7 PHENYLEPHRINE HYDROCHLORIDE nasal thermosensitive gel of embodiment spraying extracorporeal releasing experiment
Using Franz diffusion cells, by pellicle (MWCO:1KD) it is fixed between two pond of Franz diffusion cells, this experiment uses
A diameter of 0.92cm, that is, the area that releases the drug is 0.665cm2Franz diffusion cells, acceptance pool volume is 10.5ml, be administered Chi Zhongzhun
0.5g samples really are weighed, 10min in 33 DEG C of baking ovens is put into, makes to form gel.Diffusion cell is put into 33 DEG C of water-baths, to acceptance pool
Middle addition is pre-heated to 33 DEG C of pH5.8PBS buffer solutions 10.5ml as accepting medium, put in acceptance pool a stirrer with
The rotational speed of 300rpm, takes respectively at 15min, 30min, 60min, 120min, 180min, 240min, 360min, 480min
Sample, the medicament contg in acceptable solution is measured through HPLC methods, investigate the poloxamer188 of 1%PE/0.5% polylysines/17%/
The poloxamer188 of 0.5% PLURONICS F87 and 1%PE/0.5% Sodium Hyaluronates/17%/0.8% PLURONICS F87 is external
Release conditions, each sample parallel determination 6 times.Calculate accumulative release rate and unit area cumulative release amount Q.Experimental result is shown
Show, the release in vitro behavior of two groups of preparations approaches, and slowly drug release can be achieved in 8h, to the release in vitro data point of two groups of prescriptions
Models fitting is not carried out with Zero order release, first-order release and Higuchi equations, as a result meets first-order release feature.Release is bent
Line is shown in Fig. 2 and Fig. 3.
11 PHENYLEPHRINE HYDROCHLORIDE nasal thermosensitive gel of embodiment spraying bioadhesion in vitro measure
Using mucoprotein piece peel strength method, the sample of about 20ml is measured into 50ml beakers, heating water bath simultaneously maintains
33 DEG C make into gel, and the lower end by mucoprotein piece with two-sided gluing and Texture instrument probe P/0.5, infiltrates mucoprotein piece before test
Probe, is connected on Texture instrument, starts to test by the 30s in 5% mucoprotein solution (experimental day is now made) at once, pop one's head in
0.5mm/s is moved down, and after contact gel reaches triggering force value (2g), is continued to move downward with 0.5mm/s speed, is reached to stress
Remains stationary is moved down to stopping during 4g, after gel contacts 180s, pops one's head in and 5mm stoppings is moved up to 0.5mm/s speed.Note
Stress time curve is recorded, stress maximum is to peel off required maximum, force, the index as mucoadhesive forces.Two groups of biologies
Prescription measurement result (the being shown in Table 1) display of adhesive, low viscosity Sodium Hyaluronate group have higher peeling force, polylysine group
Peeling force is smaller, this is also relevant with gel strength height.

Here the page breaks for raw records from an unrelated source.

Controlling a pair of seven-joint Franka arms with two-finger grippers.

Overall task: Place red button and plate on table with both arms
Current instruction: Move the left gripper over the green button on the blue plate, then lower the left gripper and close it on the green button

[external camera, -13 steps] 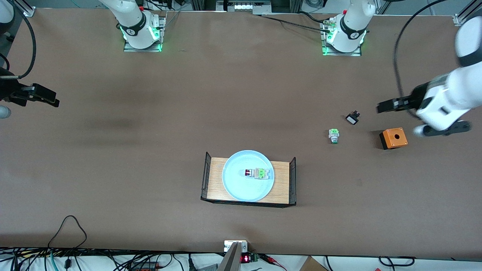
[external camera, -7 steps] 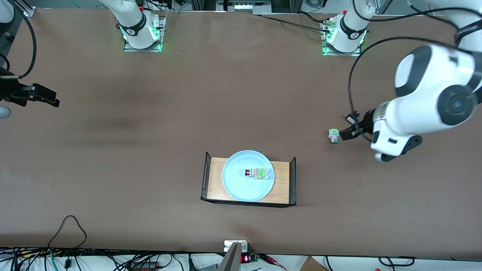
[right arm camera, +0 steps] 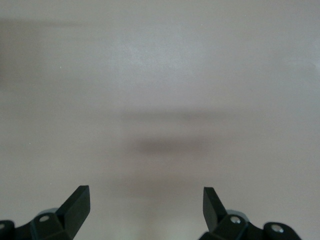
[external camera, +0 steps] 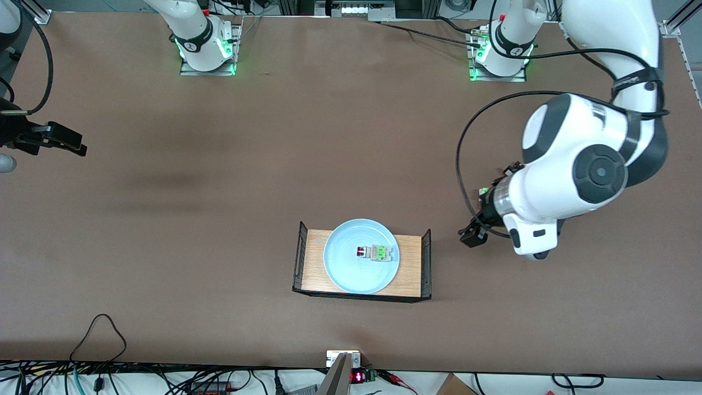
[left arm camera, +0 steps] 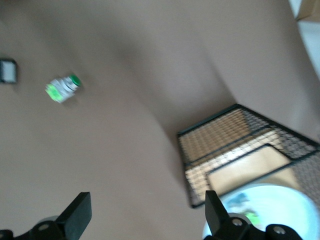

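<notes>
The light-blue plate (external camera: pixel 343 266) sits on the wooden tray (external camera: pixel 315 263). The red button (external camera: pixel 373 253) lies on its side in the middle of the plate. My left gripper (external camera: pixel 470 237) is open and empty over the table (external camera: pixel 219 219), just off the tray's end toward the left arm's end. In the left wrist view my left gripper (left arm camera: pixel 147 212) shows wide open, with the plate's rim (left arm camera: pixel 280 192) and the tray's black wire end (left arm camera: pixel 225 130) close by. My right gripper (external camera: pixel 74 147) waits at the right arm's end of the table; it shows open (right arm camera: pixel 146 205) over bare table.
A switch with a green tip (left arm camera: pixel 62 89) and a small black and white part (left arm camera: pixel 7 70) lie on the table toward the left arm's end; in the front view the left arm covers most of them. The tray has raised black wire ends (external camera: pixel 426 263).
My left arm has swung in from the left arm's end of the table toward the tray and now covers the orange box and the green-tipped switch. The right arm has not moved.
</notes>
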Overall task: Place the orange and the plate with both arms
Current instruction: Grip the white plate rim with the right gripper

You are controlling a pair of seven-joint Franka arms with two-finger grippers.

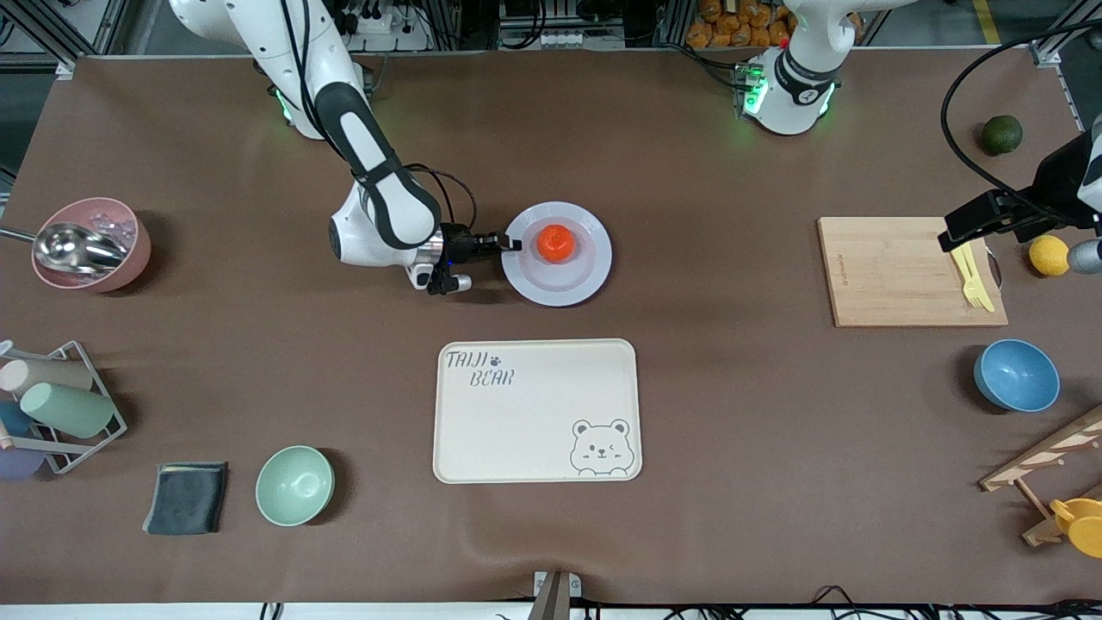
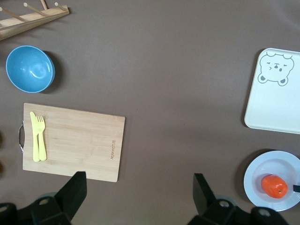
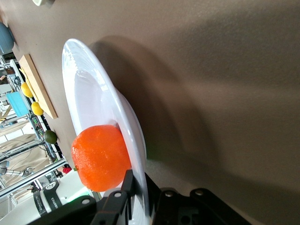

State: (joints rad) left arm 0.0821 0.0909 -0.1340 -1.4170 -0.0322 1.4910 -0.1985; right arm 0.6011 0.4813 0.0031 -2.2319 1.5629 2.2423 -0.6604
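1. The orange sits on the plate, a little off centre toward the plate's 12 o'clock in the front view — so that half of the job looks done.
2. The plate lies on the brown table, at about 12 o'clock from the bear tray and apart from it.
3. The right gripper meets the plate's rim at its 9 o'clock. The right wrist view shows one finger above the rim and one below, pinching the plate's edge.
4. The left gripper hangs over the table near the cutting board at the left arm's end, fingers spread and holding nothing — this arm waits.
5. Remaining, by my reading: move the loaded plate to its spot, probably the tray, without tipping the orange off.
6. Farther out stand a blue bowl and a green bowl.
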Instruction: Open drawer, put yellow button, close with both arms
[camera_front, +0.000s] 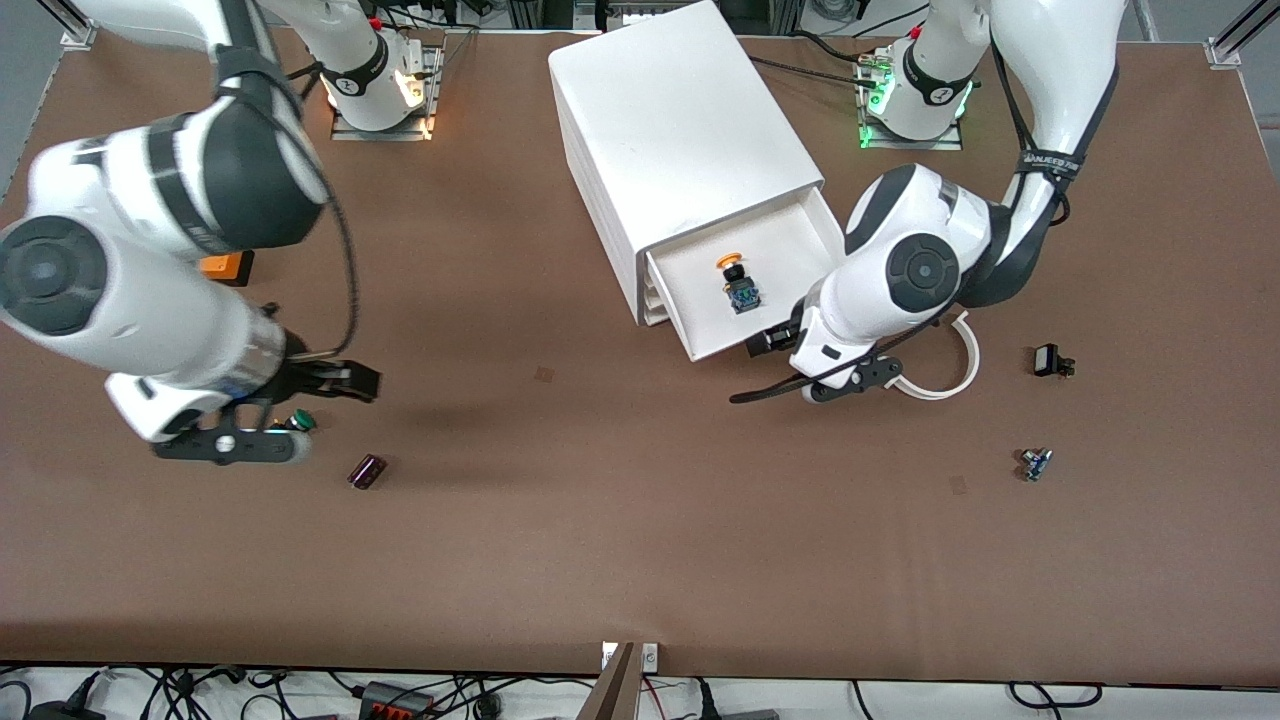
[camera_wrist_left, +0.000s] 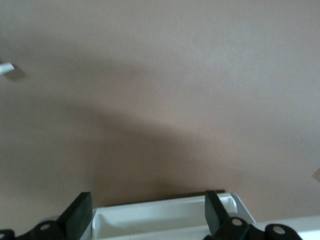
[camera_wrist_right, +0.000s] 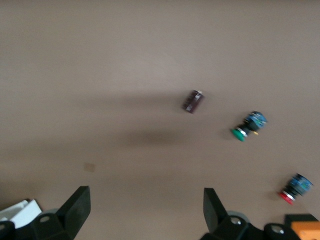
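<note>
The left gripper (camera_wrist_left: 145, 212) was found spread open and empty at the front of the pulled-out drawer (camera_front: 790, 232). The yellow button (camera_front: 738, 280) was seen lying inside it. The right gripper (camera_wrist_right: 145, 210), likewise open and empty, was held over the table (camera_front: 620, 520) above the green-capped button (camera_wrist_right: 248, 125), at 9 o'clock of the cabinet (camera_front: 670, 130).

A robotics lab. Two big white arms (camera_front: 900, 270) are bolted on metal plates at the 12 o'clock edge of a brown desk (camera_front: 600, 550), one base lit green. Aluminium frame posts stand at the 11 and 1 o'clock corners. Along the 6 o'clock edge, black cables (camera_front: 430, 695) and power strips lie tangled on the floor. Small electronic parts (camera_front: 1036, 464) lie scattered on the desk around a white box cabinet (camera_front: 670, 130).
</note>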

The bioadhesion in vitro measurement result of table .1 difference bioadhesive polymer prescriptions
The mucosal toxicity experiment of 12 PHENYLEPHRINE HYDROCHLORIDE nasal thermosensitive gel of embodiment spraying
Using in body toad palate modelling, toad is ruined after brain ruins marrow with probe, lies on the back and is fixed on surgical plate, with only
Blood pincers drawing opens oral cavity, exposes palate, is closed with preventing from swallowing liquid and oral cavity.Liquid is added dropwise at upper palatine mucosa
0.5ml, makes palate be totally submerged wherein, comes into full contact with 30min.Net, palatine mucosa in separation is fully rinsed with physiological saline, immediately
With the net clot of normal saline flushing and debris etc., mucomembranous cilium is laid on glass slide upwardly, in 40*10 times of light microscope
Lower observation fibre swing situation.Observation finishes, and glass slide is put in the chromatography cylinder added with a small amount of distilled water, closed, makes vapor
Close to saturation.Hereafter take out observation once every 1~2h, if cilium has dancing, return the slide into chromatography cylinder, after
Continuous observation, close to 10h when, are changed to every 10~20min observations once.Record stops swinging lasting since administration to cilium
Time.Toad mucous membrane to give 0.5ml physiological saline investigates 1%PE/0.5% low viscosity hyaluronic acids as negative control
The poloxamer188 of the PLURONICS F87 of the poloxamer188 of sodium/17%/0.8% and 1%PE/0.5% polylysines/17%/
The influence that 0.5% PLURONICS F87 preparation moves mucomembranous cilium.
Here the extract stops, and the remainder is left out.